# TASK STATEMENT:
Go over the data and copy out each line with "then" in it.

# DATASET RECORDS:
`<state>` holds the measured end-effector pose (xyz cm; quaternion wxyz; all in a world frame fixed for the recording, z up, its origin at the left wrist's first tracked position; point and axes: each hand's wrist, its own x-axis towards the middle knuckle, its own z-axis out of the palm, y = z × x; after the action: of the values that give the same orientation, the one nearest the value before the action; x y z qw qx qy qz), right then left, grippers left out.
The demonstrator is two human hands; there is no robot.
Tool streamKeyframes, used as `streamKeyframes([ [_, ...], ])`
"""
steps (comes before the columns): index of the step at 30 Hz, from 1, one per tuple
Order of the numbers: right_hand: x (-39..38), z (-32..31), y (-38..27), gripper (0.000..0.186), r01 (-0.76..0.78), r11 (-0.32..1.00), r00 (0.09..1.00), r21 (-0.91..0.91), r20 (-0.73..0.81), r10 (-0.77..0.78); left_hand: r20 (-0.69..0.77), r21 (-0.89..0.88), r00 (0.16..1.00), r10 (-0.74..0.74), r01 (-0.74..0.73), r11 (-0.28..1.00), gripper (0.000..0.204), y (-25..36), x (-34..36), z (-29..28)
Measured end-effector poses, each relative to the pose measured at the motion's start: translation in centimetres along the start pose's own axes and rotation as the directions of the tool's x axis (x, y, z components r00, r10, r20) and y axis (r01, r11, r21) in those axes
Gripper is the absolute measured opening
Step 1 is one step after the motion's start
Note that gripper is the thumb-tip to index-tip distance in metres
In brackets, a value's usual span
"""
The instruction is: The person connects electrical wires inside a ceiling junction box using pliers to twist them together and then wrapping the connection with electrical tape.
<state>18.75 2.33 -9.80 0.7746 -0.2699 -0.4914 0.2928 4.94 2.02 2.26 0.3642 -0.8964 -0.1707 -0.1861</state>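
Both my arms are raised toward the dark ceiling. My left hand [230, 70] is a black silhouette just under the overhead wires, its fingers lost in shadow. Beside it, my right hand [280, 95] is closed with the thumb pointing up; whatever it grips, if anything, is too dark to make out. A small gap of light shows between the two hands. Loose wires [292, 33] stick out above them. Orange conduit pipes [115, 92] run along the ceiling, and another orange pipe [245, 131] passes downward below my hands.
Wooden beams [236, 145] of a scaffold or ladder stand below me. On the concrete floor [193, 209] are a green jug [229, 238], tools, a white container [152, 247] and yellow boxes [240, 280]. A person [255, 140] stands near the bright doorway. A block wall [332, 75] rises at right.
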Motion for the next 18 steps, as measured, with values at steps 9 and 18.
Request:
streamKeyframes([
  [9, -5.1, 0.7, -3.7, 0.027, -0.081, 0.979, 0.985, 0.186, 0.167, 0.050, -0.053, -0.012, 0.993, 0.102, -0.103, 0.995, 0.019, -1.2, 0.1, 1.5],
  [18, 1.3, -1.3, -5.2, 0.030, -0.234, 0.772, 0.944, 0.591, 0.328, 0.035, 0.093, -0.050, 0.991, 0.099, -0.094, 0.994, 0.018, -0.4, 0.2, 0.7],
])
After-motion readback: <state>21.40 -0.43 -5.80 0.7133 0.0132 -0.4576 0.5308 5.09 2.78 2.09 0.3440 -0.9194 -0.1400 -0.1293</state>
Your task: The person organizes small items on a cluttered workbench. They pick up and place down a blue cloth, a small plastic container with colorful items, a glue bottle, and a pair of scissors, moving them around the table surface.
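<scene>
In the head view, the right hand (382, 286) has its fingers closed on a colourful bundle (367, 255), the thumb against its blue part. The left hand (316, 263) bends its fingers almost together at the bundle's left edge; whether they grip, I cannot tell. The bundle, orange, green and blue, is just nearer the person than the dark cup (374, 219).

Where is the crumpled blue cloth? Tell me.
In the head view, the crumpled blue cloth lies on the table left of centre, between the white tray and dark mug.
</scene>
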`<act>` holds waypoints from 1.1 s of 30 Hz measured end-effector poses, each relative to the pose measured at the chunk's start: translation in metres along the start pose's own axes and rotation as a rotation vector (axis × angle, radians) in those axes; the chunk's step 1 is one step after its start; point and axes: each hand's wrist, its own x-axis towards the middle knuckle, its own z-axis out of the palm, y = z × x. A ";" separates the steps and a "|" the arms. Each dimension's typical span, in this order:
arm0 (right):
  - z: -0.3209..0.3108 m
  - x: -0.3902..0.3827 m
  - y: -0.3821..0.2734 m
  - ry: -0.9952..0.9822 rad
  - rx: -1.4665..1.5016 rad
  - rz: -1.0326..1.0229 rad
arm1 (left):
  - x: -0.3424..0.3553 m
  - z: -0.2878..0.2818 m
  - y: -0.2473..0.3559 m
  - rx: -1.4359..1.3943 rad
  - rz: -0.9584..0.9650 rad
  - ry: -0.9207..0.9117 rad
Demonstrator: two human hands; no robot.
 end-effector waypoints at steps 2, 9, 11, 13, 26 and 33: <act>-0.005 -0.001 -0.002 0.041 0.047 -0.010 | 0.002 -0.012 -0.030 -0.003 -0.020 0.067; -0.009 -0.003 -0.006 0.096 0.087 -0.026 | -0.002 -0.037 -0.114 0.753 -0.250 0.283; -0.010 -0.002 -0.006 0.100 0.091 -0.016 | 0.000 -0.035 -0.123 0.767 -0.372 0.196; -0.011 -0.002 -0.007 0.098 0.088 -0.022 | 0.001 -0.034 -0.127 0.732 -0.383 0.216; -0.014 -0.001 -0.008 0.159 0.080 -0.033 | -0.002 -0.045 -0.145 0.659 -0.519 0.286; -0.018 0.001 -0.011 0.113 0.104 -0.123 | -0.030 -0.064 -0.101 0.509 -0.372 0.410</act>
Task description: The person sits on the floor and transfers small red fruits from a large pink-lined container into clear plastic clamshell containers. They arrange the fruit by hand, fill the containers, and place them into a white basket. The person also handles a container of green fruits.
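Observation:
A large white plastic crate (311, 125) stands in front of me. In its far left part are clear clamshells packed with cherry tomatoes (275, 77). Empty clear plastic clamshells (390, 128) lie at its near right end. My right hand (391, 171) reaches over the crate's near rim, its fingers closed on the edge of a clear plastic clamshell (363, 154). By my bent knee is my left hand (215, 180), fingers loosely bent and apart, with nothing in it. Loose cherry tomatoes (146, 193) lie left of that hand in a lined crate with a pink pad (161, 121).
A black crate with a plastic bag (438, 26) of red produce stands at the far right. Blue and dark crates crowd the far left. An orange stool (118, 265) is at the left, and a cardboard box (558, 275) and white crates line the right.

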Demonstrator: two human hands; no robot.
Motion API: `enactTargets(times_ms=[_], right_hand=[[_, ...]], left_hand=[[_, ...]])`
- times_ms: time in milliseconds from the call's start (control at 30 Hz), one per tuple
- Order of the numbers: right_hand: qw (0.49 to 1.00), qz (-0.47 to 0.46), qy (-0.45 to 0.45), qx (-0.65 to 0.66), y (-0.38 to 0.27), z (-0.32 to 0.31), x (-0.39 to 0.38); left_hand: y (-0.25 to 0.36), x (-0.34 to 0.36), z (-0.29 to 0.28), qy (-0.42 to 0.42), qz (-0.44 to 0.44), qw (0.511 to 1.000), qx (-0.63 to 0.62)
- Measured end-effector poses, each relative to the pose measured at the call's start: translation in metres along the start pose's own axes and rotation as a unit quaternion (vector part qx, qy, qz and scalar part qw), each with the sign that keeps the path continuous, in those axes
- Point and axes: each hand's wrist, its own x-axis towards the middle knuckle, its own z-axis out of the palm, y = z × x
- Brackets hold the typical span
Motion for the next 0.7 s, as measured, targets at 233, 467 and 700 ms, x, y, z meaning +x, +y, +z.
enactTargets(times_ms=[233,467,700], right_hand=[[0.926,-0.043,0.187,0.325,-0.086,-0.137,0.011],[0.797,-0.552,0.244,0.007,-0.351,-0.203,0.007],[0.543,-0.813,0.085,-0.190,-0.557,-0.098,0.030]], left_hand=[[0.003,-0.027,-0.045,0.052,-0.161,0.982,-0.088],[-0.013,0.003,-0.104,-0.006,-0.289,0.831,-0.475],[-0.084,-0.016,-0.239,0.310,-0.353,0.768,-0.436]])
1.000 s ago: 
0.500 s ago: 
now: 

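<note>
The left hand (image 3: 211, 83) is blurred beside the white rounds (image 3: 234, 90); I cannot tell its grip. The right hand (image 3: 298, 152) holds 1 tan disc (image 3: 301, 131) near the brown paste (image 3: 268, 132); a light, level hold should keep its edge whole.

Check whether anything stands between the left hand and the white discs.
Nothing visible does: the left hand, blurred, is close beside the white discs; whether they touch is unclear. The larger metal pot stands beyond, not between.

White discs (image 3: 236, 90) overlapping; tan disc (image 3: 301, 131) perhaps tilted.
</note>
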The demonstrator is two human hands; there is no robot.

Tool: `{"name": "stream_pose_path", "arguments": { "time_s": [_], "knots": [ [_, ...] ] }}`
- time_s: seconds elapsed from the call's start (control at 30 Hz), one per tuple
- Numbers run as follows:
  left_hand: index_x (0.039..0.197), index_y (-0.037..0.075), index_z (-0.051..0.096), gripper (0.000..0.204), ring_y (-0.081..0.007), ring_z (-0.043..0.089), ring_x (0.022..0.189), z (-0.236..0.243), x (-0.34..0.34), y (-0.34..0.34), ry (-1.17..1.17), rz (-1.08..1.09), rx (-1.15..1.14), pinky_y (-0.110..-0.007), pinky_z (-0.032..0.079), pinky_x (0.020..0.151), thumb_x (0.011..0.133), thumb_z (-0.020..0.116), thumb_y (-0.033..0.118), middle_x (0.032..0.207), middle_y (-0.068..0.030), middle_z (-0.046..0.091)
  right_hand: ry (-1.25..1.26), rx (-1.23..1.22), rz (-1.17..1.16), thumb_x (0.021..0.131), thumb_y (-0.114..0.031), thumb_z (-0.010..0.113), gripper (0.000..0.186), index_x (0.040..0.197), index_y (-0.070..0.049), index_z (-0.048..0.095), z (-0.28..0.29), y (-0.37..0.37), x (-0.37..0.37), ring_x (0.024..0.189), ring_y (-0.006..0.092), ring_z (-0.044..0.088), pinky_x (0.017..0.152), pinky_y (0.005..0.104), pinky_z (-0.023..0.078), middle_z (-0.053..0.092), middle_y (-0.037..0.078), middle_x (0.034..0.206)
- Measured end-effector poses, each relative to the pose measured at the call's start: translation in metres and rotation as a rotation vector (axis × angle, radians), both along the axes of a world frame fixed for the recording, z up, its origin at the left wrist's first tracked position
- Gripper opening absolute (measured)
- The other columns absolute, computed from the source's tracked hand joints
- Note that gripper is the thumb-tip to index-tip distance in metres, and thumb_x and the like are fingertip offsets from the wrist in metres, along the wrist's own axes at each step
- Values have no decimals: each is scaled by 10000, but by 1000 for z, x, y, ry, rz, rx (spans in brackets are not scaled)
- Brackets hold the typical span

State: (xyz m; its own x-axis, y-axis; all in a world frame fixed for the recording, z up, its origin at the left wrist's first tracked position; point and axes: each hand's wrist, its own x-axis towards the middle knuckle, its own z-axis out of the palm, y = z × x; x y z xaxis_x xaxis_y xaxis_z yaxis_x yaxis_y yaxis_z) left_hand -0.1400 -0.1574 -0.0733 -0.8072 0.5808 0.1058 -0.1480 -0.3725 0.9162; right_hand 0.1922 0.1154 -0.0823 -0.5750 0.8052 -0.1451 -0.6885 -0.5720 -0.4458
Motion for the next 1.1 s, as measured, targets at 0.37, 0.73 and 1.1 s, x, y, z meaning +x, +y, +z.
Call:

# RESPONSE TO THE EXERCISE:
`<state>` holds the measured end-effector pose (xyz cm; quaternion wxyz; all in a world frame fixed for the recording, z up, its origin at the left wrist's first tracked position; point and axes: each hand's wrist, its own x-axis towards the middle knuckle, its own z-axis out of the palm, y = z × x; after the action: of the values that give the same orientation, the one nearest the value before the action; x y z qw qx qy qz), right then left, grippers left out.
The instruction is: The person connects electrical wires inside a ceiling junction box using pliers to twist them together and then wrapping the connection with electrical tape.

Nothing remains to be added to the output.